Underneath that comedy persona, a horror film maestro must have always been lurking. Jordan Peele writes, directs and produces US a film that gets us thinking if we really ‘do’ have a double.
Following the critically acclaimed Get Out, comes a new nightmare full of metaphors and monsters that are actually ‘us’ living beneath the bowls of the earth. Hold that thought….

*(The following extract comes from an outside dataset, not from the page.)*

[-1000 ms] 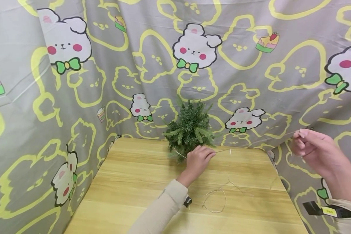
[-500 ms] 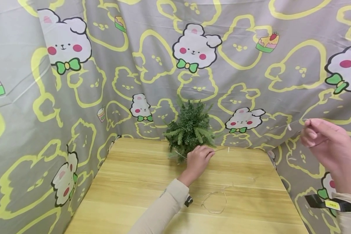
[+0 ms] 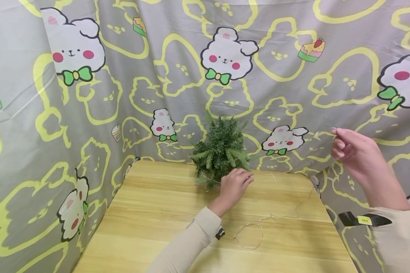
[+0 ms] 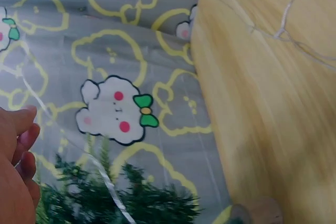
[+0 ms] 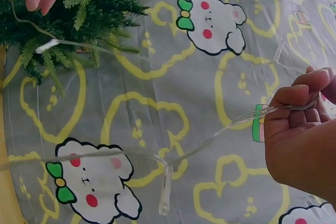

It’s 1986 and young Adelaide Wilson (Madison Curry) wanders off from her parents from a carnival and into the night. With candy apple in hand, and wearing a Michael Jackson ‘Thriller’ shirt, she comes upon a fun house/hall of mirrors called ‘Visionquest’ that reads ‘find yourself.’ This changes her life forever. It’s here that suspension of disbelief kicks in for the audience asking, “What child at a young age – already set up to be frightened – would wander alone on a dark beach away from her parents and the well-lit amusement park, to a thunder-struck-deserted beach?”
Nevertheless, we fast-forward years later, present day and young Adelaide Wilson has grown into Lupita Nyong’o (Black Panther, 12 Years a Slave.) Adelaide is married to Gabe Wilson (Winston Duke) a sweet albeit goofy dad who loves his motorboat, his fishing trips and his family vacation on the lake. (Think Clark Griswold.)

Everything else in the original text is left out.